WORK TASK -> Below are entries. Copy exactly the lines running from the line that holds "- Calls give" to the line that holds "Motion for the", with both ends included.

Source records ->
- Opening Delimiter -

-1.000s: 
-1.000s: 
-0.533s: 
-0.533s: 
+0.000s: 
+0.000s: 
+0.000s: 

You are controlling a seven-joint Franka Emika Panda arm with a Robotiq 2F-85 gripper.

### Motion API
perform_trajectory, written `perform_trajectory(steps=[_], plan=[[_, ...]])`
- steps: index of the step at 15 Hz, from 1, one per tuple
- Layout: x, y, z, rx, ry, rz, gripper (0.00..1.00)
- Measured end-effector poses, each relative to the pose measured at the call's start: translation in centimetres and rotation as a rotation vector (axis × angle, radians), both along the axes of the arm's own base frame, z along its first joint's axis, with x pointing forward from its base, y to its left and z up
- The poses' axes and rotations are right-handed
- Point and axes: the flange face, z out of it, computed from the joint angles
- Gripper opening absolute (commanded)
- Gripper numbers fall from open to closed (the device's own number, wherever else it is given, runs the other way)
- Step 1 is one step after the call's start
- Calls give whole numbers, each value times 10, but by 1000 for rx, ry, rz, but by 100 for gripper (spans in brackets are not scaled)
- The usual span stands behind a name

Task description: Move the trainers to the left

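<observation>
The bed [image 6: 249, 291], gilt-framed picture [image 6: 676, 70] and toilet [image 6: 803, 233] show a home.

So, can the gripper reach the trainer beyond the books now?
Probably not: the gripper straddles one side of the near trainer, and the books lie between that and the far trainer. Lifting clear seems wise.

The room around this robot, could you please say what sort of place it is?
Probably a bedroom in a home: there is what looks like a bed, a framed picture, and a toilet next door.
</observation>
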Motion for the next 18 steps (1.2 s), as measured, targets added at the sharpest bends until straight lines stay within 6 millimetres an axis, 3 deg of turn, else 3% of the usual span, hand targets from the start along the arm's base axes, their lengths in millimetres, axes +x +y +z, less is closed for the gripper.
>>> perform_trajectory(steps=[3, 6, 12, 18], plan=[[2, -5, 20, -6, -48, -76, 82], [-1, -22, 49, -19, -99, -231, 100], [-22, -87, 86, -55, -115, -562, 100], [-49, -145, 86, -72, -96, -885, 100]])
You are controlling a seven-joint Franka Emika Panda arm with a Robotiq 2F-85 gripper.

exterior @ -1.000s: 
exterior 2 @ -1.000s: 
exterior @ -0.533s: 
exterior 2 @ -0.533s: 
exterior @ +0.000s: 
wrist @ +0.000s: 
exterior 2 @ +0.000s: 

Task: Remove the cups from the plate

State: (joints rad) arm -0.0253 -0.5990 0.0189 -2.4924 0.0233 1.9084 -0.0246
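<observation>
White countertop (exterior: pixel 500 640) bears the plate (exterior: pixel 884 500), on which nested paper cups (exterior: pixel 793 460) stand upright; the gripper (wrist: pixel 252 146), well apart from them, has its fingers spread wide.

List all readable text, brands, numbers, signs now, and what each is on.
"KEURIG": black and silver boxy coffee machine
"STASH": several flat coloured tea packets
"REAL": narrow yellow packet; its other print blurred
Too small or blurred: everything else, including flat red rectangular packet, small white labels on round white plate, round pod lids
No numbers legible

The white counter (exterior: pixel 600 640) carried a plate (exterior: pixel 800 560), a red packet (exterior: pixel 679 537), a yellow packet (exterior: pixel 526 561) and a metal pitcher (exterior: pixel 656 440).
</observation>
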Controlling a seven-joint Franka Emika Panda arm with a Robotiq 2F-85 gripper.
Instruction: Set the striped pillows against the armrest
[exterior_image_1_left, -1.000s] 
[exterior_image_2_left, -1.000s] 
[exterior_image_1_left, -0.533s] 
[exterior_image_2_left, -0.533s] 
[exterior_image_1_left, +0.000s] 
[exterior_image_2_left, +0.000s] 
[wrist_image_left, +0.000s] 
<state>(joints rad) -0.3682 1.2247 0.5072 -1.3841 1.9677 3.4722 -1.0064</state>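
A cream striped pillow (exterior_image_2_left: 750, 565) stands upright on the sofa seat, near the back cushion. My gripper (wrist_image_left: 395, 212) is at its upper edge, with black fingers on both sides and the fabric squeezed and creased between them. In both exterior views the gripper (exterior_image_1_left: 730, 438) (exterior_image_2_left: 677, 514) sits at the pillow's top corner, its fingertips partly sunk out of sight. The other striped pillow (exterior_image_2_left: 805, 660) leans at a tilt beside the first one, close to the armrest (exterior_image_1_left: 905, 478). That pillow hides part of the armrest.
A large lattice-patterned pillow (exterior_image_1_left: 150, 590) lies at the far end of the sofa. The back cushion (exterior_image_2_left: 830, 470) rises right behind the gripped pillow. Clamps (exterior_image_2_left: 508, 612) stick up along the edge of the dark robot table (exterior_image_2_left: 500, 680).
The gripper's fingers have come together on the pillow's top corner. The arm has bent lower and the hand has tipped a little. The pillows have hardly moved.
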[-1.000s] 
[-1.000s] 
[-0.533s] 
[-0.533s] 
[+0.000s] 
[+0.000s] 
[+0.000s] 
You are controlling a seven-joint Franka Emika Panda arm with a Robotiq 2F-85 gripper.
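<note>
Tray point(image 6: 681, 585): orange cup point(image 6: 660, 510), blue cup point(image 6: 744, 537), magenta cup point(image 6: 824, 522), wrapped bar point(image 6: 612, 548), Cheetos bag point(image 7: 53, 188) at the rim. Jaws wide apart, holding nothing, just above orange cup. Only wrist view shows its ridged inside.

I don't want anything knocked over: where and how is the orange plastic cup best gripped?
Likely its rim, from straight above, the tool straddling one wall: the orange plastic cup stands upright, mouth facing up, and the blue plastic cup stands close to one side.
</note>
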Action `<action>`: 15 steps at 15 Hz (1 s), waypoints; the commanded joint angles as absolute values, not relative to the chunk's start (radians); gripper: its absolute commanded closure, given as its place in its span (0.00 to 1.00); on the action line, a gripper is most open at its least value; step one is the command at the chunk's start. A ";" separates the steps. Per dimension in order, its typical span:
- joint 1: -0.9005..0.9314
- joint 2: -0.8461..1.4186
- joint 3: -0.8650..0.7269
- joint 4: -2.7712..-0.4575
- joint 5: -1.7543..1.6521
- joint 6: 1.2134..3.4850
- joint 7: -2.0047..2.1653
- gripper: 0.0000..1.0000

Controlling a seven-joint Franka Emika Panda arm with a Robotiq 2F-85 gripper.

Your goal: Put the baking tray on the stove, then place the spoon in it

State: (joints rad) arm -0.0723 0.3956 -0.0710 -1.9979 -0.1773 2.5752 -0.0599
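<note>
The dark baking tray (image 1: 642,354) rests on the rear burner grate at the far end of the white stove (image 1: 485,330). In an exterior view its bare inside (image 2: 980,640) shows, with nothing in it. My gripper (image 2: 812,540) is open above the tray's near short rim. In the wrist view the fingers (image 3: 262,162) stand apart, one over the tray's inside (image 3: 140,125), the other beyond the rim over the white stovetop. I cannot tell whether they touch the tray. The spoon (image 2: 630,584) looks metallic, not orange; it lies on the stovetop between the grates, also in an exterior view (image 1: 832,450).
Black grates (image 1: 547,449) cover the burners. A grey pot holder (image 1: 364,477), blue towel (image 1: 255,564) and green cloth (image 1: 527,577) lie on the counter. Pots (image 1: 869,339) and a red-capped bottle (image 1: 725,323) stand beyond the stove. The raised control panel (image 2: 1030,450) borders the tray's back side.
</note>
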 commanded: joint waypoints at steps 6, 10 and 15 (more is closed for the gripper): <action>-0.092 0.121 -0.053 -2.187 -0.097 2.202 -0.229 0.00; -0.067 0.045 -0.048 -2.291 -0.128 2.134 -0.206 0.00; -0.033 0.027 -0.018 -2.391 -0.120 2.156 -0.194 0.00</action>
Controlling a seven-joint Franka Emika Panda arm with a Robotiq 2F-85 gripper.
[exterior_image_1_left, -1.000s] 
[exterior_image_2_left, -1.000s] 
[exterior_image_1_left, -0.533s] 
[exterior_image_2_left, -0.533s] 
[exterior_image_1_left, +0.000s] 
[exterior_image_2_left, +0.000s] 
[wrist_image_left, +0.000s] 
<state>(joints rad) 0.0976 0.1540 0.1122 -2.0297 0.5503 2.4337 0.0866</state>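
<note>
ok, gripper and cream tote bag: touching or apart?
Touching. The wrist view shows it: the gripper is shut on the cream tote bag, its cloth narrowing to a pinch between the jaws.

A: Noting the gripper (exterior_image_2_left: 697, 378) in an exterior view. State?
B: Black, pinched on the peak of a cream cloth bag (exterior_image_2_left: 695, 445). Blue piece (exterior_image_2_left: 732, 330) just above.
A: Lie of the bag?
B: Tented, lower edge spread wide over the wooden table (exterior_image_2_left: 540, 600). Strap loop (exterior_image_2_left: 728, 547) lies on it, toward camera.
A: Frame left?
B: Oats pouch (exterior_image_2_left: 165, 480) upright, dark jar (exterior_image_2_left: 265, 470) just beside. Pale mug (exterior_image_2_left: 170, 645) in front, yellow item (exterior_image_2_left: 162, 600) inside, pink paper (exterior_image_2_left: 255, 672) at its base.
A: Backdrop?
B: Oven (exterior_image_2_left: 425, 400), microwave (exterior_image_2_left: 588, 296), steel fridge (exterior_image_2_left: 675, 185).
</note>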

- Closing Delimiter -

WRITTEN SOLUTION ->
- Calls give whole numbers, each value times 10, but by 1000 for rx, ry, rz, but by 100 for gripper (spans in brackets are not scaled)
- The usual span stands behind a name

Task description: Move the trainers to the left

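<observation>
The bed [image 6: 249, 291], gilt-framed picture [image 6: 676, 70] and toilet [image 6: 803, 233] show a home.

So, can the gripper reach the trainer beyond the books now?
Probably not: the gripper straddles one side of the near trainer, and the books lie between that and the far trainer. Lifting clear seems wise.

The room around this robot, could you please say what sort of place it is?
Probably a bedroom in a home: there is what looks like a bed, a framed picture, and a toilet next door.
</observation>
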Motion for the next 18 steps (1.2 s), as measured, targets added at the sharpest bends until straight lines stay within 6 millimetres an axis, 3 deg of turn, else 3% of the usual span, hand targets from the start along the arm's base axes, their lengths in millimetres, axes +x +y +z, less is closed for the gripper.

For this exercise, nothing further remains.